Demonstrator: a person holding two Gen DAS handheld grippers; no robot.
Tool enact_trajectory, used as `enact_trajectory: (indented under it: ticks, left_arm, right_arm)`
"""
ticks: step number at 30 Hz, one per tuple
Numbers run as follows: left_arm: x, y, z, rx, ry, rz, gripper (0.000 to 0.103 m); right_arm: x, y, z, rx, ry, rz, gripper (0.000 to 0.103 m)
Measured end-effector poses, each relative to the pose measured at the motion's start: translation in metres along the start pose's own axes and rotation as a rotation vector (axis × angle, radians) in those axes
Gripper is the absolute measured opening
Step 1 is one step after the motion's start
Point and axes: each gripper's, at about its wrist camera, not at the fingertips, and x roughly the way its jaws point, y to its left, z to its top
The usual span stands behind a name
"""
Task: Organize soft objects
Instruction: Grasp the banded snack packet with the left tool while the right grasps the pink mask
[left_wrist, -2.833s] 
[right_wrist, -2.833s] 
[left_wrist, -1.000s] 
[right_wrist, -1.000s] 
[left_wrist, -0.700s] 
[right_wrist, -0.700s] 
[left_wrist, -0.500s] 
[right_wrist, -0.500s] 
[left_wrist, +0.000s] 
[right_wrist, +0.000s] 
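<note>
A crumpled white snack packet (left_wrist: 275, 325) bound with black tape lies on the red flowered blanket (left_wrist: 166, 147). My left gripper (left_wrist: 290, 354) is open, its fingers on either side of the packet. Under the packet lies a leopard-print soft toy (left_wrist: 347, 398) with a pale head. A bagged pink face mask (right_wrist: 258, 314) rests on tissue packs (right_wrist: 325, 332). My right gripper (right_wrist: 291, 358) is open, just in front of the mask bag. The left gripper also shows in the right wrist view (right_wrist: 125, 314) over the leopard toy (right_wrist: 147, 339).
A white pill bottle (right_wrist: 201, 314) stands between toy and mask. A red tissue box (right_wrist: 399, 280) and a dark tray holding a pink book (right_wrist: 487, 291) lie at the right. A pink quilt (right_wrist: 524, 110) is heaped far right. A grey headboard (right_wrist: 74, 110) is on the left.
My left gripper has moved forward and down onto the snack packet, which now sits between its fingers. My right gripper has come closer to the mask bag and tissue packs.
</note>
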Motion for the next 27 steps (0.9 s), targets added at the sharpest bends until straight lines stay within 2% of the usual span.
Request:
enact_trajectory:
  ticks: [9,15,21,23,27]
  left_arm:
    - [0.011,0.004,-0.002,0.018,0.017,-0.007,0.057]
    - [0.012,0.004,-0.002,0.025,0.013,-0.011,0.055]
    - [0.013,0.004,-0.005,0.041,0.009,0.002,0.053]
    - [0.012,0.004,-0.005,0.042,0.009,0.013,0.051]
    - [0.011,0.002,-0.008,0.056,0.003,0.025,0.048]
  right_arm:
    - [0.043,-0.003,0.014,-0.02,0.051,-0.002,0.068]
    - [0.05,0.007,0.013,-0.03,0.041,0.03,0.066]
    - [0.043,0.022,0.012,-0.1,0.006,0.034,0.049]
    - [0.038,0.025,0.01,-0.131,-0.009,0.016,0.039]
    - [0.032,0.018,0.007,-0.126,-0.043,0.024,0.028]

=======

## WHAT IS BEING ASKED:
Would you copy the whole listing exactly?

## ANSWER BELOW:
Demonstrator: a person holding two Gen DAS handheld grippers; no robot.
Tool enact_trajectory, used as `enact_trajectory: (indented under it: ticks, left_arm, right_arm)`
"""
ticks: step number at 30 Hz, one per tuple
Numbers run as follows: left_arm: x, y, z, rx, ry, rz, gripper (0.000 to 0.103 m); right_arm: x, y, z, rx, ry, rz, gripper (0.000 to 0.103 m)
Measured end-effector poses, each relative to the pose measured at the motion's start: translation in metres along the start pose's own axes and rotation as a rotation vector (axis × angle, radians) in those axes
Gripper is the absolute measured opening
Step 1 is one step after the motion's start
Point and axes: each gripper's, at about its wrist camera, not at the fingertips, and x roughly the way its jaws point, y to its left, z to its top
The usual span stands behind a name
"""
Task: Organize soft objects
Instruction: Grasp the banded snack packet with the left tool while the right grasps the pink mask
[left_wrist, -2.833s] 
[right_wrist, -2.833s] 
[left_wrist, -1.000s] 
[right_wrist, -1.000s] 
[left_wrist, -0.700s] 
[right_wrist, -0.700s] 
[left_wrist, -0.500s] 
[right_wrist, -0.500s] 
[left_wrist, +0.000s] 
[right_wrist, +0.000s] 
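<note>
A crumpled white snack packet (left_wrist: 275, 325) bound with black tape lies on the red flowered blanket (left_wrist: 166, 147). My left gripper (left_wrist: 290, 354) is open, its fingers on either side of the packet. Under the packet lies a leopard-print soft toy (left_wrist: 347, 398) with a pale head. A bagged pink face mask (right_wrist: 258, 314) rests on tissue packs (right_wrist: 325, 332). My right gripper (right_wrist: 291, 358) is open, just in front of the mask bag. The left gripper also shows in the right wrist view (right_wrist: 125, 314) over the leopard toy (right_wrist: 147, 339).
A white pill bottle (right_wrist: 201, 314) stands between toy and mask. A red tissue box (right_wrist: 399, 280) and a dark tray holding a pink book (right_wrist: 487, 291) lie at the right. A pink quilt (right_wrist: 524, 110) is heaped far right. A grey headboard (right_wrist: 74, 110) is on the left.
My left gripper has moved forward and down onto the snack packet, which now sits between its fingers. My right gripper has come closer to the mask bag and tissue packs.
</note>
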Motion for the next 27 steps (0.9 s), targets added at the sharpest bends until straight lines stay within 2% of the usual span.
Request:
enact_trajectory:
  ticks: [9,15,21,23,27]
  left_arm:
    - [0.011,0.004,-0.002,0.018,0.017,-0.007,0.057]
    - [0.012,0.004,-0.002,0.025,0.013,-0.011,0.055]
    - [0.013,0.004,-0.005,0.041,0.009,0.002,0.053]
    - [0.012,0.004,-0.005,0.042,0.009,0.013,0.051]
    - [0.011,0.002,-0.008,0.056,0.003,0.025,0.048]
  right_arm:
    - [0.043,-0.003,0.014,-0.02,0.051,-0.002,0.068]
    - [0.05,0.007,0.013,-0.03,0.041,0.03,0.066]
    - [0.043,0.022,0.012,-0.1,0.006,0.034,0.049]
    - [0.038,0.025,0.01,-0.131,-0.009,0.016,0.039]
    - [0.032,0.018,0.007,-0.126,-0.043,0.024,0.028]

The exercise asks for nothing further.